(Extracted records)
*****

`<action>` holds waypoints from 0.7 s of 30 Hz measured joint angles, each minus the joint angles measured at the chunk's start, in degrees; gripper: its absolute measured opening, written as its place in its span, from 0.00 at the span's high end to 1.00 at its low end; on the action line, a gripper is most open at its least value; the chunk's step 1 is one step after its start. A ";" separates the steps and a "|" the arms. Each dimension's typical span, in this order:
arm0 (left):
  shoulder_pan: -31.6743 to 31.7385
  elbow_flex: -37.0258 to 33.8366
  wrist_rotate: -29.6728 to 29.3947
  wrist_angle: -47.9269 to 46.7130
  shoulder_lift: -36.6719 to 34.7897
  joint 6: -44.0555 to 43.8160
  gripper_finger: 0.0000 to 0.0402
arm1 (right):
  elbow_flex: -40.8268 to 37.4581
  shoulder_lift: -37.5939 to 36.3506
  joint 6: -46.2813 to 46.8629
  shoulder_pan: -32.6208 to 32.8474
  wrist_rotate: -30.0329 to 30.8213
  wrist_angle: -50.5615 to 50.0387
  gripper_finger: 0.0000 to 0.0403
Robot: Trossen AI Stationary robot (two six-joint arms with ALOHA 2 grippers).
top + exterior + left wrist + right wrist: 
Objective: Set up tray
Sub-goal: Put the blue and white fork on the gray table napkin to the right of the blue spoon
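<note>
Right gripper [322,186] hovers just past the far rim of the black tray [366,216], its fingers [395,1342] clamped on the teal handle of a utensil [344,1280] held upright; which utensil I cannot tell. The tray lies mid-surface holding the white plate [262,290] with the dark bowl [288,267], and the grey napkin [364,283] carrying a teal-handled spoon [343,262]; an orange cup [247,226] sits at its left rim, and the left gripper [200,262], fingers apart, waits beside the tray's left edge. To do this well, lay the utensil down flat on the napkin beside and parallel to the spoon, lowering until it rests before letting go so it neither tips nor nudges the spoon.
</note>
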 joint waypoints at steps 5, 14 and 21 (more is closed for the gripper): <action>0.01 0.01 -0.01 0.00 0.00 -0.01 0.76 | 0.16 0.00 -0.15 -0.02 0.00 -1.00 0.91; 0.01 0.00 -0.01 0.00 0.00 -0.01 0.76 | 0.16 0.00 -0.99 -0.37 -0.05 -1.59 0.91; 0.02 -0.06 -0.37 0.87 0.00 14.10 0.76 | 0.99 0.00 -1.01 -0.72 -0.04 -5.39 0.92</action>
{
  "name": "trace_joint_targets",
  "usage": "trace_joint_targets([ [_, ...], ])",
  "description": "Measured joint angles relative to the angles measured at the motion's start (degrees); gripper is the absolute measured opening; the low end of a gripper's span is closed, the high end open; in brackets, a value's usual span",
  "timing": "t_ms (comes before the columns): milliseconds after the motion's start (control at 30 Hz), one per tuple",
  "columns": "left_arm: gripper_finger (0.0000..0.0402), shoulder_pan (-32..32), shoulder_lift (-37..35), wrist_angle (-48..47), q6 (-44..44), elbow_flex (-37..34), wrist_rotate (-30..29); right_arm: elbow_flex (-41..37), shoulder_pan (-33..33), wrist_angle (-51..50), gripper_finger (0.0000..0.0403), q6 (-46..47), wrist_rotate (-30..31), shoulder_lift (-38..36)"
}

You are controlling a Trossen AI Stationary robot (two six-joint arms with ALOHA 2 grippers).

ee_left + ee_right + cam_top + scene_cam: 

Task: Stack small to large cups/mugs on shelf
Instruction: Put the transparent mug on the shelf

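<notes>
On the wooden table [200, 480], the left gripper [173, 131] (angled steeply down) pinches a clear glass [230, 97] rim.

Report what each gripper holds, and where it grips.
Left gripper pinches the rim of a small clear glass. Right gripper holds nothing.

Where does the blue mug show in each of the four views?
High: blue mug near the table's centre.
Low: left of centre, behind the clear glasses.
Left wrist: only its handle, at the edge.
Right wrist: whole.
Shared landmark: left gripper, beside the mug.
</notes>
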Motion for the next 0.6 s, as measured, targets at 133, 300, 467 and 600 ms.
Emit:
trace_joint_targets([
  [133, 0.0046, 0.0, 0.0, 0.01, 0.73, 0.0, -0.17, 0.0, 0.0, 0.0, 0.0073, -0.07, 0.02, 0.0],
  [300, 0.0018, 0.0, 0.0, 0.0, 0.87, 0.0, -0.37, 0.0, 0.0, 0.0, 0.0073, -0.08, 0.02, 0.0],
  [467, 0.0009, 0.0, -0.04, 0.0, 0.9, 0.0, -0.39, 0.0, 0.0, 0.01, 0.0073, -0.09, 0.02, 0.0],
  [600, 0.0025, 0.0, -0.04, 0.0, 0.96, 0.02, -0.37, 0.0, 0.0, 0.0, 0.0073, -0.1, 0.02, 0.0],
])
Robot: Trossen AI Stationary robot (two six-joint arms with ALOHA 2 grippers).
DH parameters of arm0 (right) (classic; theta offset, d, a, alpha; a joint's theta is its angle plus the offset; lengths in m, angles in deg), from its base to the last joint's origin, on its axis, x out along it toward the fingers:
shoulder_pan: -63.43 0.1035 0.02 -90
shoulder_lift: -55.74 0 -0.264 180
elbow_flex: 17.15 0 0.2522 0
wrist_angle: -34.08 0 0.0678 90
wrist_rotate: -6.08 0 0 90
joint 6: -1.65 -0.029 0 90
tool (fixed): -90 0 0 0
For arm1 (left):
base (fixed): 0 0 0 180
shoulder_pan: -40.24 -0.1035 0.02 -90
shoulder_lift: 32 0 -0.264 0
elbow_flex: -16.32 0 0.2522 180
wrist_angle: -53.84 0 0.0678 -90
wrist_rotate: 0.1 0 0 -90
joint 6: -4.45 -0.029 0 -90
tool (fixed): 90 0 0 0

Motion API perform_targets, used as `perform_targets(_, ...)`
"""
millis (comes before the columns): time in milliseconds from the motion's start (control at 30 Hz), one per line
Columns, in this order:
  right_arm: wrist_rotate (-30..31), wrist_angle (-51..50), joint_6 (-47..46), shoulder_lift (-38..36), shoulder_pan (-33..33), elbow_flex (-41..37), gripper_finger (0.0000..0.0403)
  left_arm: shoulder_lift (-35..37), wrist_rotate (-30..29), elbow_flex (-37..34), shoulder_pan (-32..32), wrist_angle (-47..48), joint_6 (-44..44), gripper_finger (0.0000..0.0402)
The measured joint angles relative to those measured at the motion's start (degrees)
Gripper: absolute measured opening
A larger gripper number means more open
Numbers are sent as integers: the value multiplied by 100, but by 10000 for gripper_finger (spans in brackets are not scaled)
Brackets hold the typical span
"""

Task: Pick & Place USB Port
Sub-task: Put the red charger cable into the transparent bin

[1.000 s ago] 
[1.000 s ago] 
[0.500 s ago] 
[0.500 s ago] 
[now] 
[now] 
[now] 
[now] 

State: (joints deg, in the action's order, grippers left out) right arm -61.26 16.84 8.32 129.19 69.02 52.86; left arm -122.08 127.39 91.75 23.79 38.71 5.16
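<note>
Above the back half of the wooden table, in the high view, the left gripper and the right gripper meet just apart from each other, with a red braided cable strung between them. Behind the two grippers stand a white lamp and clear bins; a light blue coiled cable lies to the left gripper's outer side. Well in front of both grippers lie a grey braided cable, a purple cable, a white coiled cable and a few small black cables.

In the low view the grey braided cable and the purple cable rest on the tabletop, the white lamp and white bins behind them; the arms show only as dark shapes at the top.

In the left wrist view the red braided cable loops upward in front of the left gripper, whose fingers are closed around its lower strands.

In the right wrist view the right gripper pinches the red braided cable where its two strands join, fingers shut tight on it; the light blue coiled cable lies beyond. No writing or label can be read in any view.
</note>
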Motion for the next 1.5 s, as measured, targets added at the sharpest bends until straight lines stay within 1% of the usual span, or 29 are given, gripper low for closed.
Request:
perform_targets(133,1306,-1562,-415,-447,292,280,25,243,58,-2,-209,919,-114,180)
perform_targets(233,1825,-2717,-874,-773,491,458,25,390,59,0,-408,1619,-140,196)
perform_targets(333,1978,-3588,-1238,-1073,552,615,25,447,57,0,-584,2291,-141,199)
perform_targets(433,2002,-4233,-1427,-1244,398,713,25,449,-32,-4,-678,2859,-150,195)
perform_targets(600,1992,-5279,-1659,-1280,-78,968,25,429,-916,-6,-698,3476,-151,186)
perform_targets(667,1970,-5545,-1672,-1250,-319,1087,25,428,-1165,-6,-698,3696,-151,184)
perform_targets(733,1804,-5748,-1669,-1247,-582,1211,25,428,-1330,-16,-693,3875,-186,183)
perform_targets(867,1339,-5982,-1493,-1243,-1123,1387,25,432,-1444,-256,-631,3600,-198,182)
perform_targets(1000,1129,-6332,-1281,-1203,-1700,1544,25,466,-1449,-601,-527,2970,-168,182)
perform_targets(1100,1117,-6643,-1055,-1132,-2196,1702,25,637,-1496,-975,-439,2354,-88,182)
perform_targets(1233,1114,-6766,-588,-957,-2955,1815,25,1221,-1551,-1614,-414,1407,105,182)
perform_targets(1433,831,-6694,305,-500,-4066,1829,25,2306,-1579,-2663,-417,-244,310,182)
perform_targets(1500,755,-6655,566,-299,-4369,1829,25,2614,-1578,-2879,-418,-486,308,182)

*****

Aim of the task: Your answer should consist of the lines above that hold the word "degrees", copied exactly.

Solution for this exercise:
`<action>` holds waypoints from 0.7 s of 30 Hz measured joint angles, each minus the joint angles measured at the chunk's start, in degrees; gripper: its absolute measured opening, written as its place in its span, from 0.00 at the span's high end to 1.00 at its low end; on the action line, a gripper is most open at its least value; the chunk's step 1 is one step after its start. A ";" separates the steps and a "|" the arms. Each dimension's typical span, in this order:
  "description": "Measured joint angles relative to the angles measured at the motion's start (degrees); gripper is the absolute measured opening; the low end of a gripper's span is closed, the high end open; in brackets, a value's usual span",
The measured joint angles relative to those measured at the motion's start (degrees)

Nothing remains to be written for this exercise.